| Required work |
Only the lines from the line containing "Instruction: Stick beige" to the end of the entries, both included, belong in your answer, and each must match exactly.

| Supplied records |
----

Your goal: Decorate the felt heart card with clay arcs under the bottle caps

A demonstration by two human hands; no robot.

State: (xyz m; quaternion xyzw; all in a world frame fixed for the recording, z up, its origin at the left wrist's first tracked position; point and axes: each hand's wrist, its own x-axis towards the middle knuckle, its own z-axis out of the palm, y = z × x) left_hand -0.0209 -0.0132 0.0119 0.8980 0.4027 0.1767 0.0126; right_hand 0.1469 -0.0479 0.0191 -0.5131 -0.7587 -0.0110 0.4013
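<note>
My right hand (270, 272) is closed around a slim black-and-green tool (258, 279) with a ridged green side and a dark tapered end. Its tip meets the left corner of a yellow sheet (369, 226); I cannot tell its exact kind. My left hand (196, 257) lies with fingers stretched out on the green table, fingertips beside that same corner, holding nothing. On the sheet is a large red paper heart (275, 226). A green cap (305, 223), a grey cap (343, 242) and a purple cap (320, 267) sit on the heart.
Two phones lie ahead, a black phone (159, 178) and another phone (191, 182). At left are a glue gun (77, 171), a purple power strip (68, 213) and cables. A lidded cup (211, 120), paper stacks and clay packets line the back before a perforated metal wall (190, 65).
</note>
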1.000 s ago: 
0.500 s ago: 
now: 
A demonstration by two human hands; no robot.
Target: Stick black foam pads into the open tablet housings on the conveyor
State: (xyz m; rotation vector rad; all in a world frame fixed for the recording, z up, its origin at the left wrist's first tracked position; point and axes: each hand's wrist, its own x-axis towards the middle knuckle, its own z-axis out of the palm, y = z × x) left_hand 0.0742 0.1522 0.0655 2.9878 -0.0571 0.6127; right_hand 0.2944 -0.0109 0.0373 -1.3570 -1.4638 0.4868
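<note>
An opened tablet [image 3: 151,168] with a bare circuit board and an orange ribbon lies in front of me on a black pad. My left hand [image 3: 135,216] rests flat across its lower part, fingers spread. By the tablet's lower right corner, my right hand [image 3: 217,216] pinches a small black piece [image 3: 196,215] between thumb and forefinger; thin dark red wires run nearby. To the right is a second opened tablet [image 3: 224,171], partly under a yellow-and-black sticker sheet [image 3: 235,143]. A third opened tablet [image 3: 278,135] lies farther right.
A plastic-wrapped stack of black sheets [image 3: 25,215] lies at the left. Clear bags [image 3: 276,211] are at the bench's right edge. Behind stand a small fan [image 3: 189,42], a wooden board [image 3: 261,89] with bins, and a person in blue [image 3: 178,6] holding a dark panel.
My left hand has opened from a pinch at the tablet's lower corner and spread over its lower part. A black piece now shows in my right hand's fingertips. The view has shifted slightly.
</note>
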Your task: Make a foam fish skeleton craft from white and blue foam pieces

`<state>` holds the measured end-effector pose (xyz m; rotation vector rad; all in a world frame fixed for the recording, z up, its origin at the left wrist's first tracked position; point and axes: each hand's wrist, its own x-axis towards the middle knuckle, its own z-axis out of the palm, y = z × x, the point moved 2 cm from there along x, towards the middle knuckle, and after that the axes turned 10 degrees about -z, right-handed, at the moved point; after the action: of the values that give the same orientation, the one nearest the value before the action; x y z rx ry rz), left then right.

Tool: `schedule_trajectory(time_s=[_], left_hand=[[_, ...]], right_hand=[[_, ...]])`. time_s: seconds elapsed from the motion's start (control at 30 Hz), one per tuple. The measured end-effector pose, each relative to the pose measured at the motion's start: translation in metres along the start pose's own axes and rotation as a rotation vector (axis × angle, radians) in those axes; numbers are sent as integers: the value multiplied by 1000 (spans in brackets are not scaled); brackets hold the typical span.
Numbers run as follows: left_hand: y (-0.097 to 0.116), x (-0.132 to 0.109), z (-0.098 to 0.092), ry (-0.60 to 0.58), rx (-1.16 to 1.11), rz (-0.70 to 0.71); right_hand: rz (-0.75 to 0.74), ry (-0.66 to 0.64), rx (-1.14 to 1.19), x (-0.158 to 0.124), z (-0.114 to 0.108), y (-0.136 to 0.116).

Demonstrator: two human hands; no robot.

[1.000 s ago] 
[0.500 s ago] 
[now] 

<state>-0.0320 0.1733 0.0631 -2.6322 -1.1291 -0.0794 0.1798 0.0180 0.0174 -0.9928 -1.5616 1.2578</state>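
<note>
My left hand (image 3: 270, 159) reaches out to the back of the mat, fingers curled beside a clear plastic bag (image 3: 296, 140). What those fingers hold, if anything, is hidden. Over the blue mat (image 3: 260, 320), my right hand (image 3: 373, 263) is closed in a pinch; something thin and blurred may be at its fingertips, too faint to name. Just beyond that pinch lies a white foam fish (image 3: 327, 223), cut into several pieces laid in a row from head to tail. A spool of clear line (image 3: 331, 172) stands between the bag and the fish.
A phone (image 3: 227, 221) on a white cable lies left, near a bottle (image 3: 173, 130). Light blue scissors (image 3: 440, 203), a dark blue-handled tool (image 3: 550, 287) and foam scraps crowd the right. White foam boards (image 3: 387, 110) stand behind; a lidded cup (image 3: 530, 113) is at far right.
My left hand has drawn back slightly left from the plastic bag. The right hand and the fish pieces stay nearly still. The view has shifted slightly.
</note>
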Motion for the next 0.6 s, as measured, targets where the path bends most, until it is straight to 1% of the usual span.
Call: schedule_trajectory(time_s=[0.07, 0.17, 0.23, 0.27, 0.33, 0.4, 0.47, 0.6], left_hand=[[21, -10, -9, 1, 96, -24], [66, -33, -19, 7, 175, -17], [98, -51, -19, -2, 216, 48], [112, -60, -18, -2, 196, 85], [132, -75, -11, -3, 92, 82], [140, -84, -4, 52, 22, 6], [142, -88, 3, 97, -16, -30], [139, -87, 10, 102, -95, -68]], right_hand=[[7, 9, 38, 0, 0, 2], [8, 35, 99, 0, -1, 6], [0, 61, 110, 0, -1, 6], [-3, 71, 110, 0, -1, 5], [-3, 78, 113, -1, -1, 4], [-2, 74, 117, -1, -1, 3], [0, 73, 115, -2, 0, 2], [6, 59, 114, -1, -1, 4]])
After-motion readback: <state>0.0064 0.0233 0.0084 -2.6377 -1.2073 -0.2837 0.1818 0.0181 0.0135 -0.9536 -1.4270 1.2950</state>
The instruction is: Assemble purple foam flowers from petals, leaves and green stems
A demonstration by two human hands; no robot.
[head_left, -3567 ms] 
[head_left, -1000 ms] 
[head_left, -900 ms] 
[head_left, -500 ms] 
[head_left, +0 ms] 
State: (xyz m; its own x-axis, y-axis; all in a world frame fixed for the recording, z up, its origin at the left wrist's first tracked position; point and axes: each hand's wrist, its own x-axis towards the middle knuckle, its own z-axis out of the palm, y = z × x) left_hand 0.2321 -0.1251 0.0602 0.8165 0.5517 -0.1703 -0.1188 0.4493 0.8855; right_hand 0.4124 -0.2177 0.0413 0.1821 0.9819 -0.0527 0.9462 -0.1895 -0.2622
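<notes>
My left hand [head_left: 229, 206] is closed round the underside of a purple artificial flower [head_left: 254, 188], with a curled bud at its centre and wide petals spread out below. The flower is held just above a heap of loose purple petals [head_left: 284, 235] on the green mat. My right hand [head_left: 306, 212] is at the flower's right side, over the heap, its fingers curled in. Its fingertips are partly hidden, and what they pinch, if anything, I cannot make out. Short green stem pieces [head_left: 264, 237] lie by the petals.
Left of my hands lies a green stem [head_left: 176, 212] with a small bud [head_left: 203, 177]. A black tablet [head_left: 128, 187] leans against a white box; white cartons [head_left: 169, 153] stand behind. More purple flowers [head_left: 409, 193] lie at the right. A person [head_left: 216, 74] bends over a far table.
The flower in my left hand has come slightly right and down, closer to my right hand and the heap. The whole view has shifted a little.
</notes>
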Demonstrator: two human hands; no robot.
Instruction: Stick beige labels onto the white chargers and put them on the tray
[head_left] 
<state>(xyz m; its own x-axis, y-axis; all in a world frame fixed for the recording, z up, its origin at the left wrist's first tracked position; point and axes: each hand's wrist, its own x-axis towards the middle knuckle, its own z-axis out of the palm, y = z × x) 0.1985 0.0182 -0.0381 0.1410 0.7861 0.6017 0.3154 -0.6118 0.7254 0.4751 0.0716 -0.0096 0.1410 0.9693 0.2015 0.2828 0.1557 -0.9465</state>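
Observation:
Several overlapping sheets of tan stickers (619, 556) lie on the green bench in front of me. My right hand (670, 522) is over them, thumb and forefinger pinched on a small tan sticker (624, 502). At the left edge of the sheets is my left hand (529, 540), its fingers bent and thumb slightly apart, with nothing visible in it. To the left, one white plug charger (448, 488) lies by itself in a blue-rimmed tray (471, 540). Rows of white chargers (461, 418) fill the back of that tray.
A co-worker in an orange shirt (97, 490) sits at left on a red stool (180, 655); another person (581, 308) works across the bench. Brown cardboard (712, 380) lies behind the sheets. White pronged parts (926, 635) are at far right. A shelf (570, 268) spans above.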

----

| Exercise answer |
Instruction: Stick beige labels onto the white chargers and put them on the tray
[head_left] 
<state>(xyz m; its own x-axis, y-axis; all in a world frame fixed for the recording, z up, its origin at the left wrist's first tracked position; point and axes: each hand's wrist, its own x-axis towards the middle knuckle, its own z-axis out of the palm, y = z × x) 0.1985 0.0182 -0.0381 0.1410 0.7861 0.6017 0.3154 -0.6118 0.7254 0.4751 0.0716 -0.0096 0.1410 0.9693 0.2015 0.2828 0.1557 -0.9465</state>
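Observation:
Several overlapping sheets of tan stickers (619, 556) lie on the green bench in front of me. My right hand (670, 522) is over them, thumb and forefinger pinched on a small tan sticker (624, 502). At the left edge of the sheets is my left hand (529, 540), its fingers bent and thumb slightly apart, with nothing visible in it. To the left, one white plug charger (448, 488) lies by itself in a blue-rimmed tray (471, 540). Rows of white chargers (461, 418) fill the back of that tray.
A co-worker in an orange shirt (97, 490) sits at left on a red stool (180, 655); another person (581, 308) works across the bench. Brown cardboard (712, 380) lies behind the sheets. White pronged parts (926, 635) are at far right. A shelf (570, 268) spans above.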

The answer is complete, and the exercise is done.